What needs to be done
The data below must be repeated exactly. Leave nothing out.
Data extract START
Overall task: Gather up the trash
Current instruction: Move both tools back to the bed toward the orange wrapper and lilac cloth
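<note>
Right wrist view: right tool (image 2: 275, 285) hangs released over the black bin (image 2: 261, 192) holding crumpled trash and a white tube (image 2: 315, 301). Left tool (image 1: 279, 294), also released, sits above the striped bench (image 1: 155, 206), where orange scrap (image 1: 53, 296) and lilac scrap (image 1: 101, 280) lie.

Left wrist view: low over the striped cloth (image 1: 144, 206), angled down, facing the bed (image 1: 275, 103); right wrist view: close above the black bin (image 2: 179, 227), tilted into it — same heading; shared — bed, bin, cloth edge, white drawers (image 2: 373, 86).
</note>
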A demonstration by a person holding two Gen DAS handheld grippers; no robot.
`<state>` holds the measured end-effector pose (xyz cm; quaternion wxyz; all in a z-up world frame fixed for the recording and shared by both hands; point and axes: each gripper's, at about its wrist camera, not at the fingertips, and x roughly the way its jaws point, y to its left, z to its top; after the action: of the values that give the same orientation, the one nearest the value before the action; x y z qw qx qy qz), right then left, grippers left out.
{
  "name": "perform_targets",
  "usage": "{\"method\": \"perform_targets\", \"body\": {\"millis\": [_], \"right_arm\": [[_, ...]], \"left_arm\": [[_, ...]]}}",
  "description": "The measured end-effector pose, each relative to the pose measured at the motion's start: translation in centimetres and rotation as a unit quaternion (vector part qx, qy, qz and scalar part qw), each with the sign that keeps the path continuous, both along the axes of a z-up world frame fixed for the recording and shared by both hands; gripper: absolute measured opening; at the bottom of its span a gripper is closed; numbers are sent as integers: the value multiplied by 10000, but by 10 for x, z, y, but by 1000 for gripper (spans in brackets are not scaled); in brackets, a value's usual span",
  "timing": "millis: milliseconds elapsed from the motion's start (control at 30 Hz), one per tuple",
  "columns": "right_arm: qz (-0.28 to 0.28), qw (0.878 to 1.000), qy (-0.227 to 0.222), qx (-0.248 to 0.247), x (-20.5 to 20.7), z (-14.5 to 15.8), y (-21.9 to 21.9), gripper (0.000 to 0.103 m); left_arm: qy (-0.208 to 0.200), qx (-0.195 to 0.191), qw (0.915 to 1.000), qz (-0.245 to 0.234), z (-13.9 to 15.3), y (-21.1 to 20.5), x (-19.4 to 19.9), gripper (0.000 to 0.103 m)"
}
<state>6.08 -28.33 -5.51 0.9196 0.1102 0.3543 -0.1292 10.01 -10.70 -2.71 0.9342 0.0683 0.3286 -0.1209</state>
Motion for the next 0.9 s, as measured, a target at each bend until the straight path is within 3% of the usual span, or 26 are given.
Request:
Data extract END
Result of this exercise
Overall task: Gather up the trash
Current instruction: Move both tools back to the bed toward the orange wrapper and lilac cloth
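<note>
Right wrist view: right tool (image 2: 275, 285) hangs released over the black bin (image 2: 261, 192) holding crumpled trash and a white tube (image 2: 315, 301). Left tool (image 1: 279, 294), also released, sits above the striped bench (image 1: 155, 206), where orange scrap (image 1: 53, 296) and lilac scrap (image 1: 101, 280) lie.

Left wrist view: low over the striped cloth (image 1: 144, 206), angled down, facing the bed (image 1: 275, 103); right wrist view: close above the black bin (image 2: 179, 227), tilted into it — same heading; shared — bed, bin, cloth edge, white drawers (image 2: 373, 86).
</note>
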A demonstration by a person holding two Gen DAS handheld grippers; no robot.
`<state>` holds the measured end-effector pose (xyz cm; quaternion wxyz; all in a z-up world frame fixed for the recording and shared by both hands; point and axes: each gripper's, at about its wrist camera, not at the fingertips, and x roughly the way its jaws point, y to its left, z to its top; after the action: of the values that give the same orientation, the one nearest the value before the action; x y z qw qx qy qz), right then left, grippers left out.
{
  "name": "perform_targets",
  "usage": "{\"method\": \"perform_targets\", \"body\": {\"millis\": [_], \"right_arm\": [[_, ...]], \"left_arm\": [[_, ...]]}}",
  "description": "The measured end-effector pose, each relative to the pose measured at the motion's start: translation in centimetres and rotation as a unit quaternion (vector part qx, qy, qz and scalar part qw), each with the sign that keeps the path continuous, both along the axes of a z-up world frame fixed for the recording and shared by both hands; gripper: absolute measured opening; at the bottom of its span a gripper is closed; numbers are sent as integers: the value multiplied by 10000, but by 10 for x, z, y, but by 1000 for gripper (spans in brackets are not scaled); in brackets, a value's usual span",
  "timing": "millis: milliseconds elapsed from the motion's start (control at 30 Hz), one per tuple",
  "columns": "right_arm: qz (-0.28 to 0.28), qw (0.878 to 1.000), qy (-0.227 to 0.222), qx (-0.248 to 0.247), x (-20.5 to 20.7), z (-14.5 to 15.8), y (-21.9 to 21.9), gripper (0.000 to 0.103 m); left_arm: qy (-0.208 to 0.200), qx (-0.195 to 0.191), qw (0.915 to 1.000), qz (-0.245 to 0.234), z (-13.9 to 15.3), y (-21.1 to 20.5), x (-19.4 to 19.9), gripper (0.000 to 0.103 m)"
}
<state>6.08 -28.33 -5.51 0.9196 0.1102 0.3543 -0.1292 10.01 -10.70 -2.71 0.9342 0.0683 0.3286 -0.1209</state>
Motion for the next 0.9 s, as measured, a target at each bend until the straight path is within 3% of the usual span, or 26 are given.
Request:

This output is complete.